Work to complete
A word-for-word copy of the line containing "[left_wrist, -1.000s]" and every following line to the end of the data below is all the answer should hold.

Provided material
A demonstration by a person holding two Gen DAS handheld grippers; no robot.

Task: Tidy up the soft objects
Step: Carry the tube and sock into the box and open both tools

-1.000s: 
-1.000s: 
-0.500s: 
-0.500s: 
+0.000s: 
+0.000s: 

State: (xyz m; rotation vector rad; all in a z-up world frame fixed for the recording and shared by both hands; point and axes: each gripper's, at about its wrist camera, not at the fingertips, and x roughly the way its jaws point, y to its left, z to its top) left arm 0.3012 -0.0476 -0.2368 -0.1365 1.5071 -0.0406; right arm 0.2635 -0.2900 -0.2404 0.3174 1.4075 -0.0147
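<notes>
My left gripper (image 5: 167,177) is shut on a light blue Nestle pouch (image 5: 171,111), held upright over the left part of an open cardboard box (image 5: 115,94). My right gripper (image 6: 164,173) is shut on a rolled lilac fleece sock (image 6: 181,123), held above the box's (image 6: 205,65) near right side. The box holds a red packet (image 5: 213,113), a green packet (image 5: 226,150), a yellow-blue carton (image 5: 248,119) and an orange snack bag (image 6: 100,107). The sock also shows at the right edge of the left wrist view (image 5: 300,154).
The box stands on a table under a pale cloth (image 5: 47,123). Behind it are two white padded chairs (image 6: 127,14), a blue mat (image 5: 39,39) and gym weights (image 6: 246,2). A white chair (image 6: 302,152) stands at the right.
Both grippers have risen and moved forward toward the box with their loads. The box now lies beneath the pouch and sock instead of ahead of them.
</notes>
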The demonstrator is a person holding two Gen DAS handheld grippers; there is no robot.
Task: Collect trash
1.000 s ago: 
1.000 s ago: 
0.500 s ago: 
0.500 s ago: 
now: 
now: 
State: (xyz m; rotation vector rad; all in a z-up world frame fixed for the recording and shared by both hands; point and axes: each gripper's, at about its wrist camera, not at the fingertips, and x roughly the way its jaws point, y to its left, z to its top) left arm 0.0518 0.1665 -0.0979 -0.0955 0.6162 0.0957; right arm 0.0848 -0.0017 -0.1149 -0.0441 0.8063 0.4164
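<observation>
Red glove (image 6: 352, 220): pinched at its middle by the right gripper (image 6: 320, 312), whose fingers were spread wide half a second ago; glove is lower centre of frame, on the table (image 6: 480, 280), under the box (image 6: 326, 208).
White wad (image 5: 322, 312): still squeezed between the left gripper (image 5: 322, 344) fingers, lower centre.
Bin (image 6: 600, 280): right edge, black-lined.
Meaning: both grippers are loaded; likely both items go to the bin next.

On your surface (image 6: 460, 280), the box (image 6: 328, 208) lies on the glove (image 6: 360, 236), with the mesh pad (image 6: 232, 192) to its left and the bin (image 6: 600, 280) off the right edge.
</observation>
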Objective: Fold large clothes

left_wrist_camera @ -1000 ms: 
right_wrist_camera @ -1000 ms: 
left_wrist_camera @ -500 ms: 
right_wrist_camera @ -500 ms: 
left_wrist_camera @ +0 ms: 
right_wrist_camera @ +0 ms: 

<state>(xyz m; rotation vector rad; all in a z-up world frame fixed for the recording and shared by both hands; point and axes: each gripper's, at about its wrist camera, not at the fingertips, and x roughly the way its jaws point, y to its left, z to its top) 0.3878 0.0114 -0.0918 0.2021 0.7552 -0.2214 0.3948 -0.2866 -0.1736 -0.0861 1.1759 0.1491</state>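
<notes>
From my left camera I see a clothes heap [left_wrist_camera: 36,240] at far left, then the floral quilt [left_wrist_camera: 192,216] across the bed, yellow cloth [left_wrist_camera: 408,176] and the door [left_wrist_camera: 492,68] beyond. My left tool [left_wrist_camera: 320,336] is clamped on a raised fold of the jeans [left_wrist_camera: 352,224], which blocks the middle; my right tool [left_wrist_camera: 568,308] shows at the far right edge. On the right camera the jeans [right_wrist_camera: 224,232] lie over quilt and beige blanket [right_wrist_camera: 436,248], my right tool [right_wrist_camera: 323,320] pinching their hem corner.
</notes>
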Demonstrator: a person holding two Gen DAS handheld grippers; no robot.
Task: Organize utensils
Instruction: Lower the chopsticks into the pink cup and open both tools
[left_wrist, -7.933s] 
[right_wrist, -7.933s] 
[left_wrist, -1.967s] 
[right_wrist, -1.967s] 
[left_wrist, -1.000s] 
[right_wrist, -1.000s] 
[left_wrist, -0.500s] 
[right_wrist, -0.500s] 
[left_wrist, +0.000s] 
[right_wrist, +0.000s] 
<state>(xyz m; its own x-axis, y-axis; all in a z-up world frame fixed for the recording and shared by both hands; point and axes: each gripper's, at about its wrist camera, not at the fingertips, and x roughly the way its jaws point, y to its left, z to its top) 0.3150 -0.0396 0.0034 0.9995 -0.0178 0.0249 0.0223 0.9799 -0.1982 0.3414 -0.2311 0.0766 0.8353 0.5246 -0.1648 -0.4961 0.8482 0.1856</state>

Exercise response
[left_wrist, -1.000s] 
[right_wrist, -1.000s] 
[left_wrist, -0.500s] 
[right_wrist, -0.500s] 
[left_wrist, +0.000s] 
[right_wrist, +0.000s] 
<state>(xyz m; its own x-axis, y-axis; all in a z-up world frame fixed for the recording and shared by both hands; point and axes: each gripper's, at about its wrist camera, not at the fingertips, and x roughly the way its jaws point, y to its left, z to its top) 0.3150 -0.0396 0.0034 0.9995 -0.0178 0.0249 0.0223 0.9799 -0.1982 0.3414 -0.2311 0.0766 0.8353 0.5246 -0.1648 -0.4961 0.8482 0.1856</state>

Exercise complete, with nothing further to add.